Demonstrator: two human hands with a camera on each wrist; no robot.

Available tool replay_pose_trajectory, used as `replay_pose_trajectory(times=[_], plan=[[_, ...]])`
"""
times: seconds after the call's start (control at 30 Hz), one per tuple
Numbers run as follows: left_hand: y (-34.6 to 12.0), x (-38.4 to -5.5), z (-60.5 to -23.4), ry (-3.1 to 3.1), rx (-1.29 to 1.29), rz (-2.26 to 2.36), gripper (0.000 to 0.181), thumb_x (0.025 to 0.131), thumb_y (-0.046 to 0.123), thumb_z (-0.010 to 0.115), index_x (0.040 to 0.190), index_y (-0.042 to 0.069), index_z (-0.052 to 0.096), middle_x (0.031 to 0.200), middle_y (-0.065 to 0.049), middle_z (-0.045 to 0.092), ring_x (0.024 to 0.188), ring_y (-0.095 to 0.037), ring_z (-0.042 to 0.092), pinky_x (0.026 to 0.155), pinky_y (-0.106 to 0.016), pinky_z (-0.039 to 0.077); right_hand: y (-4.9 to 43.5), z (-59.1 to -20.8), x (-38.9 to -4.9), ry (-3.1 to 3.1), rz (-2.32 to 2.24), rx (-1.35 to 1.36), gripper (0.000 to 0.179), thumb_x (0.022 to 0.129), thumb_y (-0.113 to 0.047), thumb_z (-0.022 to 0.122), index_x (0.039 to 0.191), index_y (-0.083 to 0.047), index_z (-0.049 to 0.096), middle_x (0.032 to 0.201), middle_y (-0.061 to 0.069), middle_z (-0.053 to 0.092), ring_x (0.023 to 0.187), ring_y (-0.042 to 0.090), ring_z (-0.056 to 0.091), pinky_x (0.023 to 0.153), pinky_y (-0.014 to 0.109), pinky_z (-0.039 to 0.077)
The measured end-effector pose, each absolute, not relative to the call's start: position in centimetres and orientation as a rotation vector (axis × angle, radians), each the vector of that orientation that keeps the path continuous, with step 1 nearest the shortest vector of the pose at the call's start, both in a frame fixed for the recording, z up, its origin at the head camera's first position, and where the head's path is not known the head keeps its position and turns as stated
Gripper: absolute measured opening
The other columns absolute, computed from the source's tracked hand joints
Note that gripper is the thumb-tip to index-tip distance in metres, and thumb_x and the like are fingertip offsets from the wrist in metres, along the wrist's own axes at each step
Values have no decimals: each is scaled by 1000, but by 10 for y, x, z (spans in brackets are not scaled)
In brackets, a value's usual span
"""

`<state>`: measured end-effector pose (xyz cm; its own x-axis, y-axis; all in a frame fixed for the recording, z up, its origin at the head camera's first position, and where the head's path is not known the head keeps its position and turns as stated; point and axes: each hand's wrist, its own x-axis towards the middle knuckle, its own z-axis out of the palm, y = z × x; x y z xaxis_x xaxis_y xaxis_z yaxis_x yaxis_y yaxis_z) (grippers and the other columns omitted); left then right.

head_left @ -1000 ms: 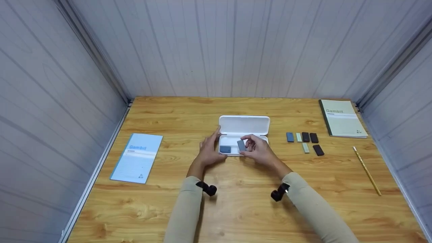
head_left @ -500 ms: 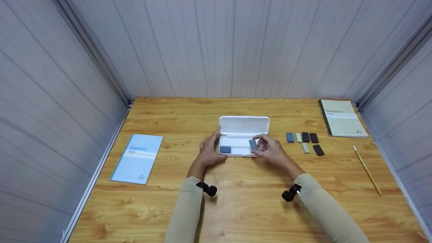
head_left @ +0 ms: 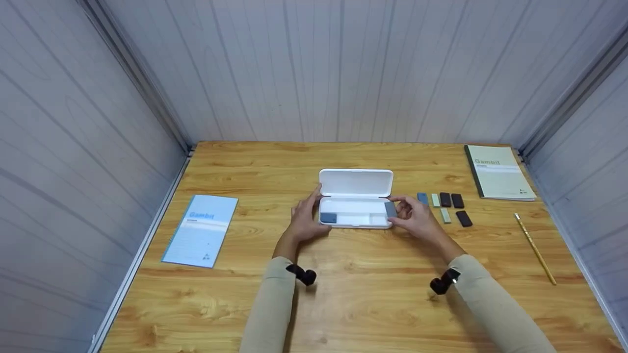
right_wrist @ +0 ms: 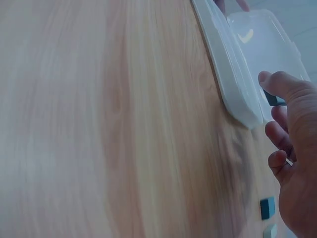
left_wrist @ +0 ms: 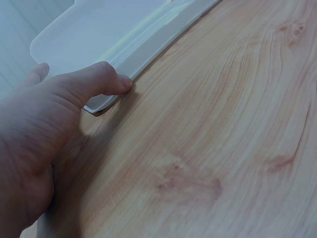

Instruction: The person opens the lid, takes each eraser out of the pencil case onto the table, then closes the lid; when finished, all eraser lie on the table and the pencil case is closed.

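Note:
In the head view an open white pencil case (head_left: 351, 207) stands mid-table with its lid tipped back. My left hand (head_left: 305, 221) grips its left end, the thumb on the front wall, as the left wrist view also shows. A dark blue eraser (head_left: 328, 217) lies in the case's front left compartment. Between thumb and fingers, my right hand (head_left: 420, 220) pinches a grey-blue eraser (head_left: 390, 209) upright over the right end of the case. From the right wrist view, this eraser (right_wrist: 274, 99) appears above the rim, partly covered by the thumb.
Right of the case lie a blue eraser (head_left: 422, 198), two pale green erasers (head_left: 445, 215) and several black erasers (head_left: 463, 218). Farther right are a pencil (head_left: 535, 249) and a cream notebook (head_left: 500, 172). A light blue notebook (head_left: 200, 231) lies on the left.
My right hand has carried the grey-blue eraser rightward, from over the middle of the pencil case to its right end. The left hand stays at the left end.

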<state>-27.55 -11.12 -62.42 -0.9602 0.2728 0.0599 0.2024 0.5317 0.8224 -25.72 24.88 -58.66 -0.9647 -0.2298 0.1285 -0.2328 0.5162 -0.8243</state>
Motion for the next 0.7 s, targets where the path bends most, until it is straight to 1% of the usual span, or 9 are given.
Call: replay_pose_trajectory(times=[0.2,0.33,0.53,0.7], plan=[[-111,-276,-623,2684,413,1409,125,80,22,94,182,23,23,169,-10,58,153,-37,47,128,-66,20,272,-587,-255,-2758,1443,353,52,95,-6,88,141,7,67,108,22,70,88,8,57,77,15,46],[-111,-276,-624,2693,424,1426,125,78,22,94,181,21,24,168,-12,59,152,-39,48,127,-66,20,286,-587,-253,-2753,1402,330,53,95,-5,88,143,6,67,109,22,71,89,5,57,77,14,47],[-111,-275,-624,2684,416,1421,126,78,22,93,182,23,22,170,-12,57,154,-40,46,129,-65,18,306,-588,-249,-2748,1346,277,54,96,-4,87,144,7,67,109,21,71,89,2,57,77,12,47],[-110,-274,-623,2694,412,1420,126,78,22,93,182,23,23,169,-11,59,152,-39,46,128,-66,19,320,-589,-245,-2755,1320,252,52,97,-5,86,144,6,67,110,23,71,88,1,57,78,12,46]])
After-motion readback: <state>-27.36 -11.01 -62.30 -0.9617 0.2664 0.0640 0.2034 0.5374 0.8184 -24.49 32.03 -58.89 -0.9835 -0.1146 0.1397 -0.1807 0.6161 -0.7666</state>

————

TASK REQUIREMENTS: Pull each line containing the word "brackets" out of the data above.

WRITTEN REPLY:
Values have no decimals: each is scaled by 1000, but by 10 for y, x, z (spans in brackets are not scaled)
In brackets, a value's usual span

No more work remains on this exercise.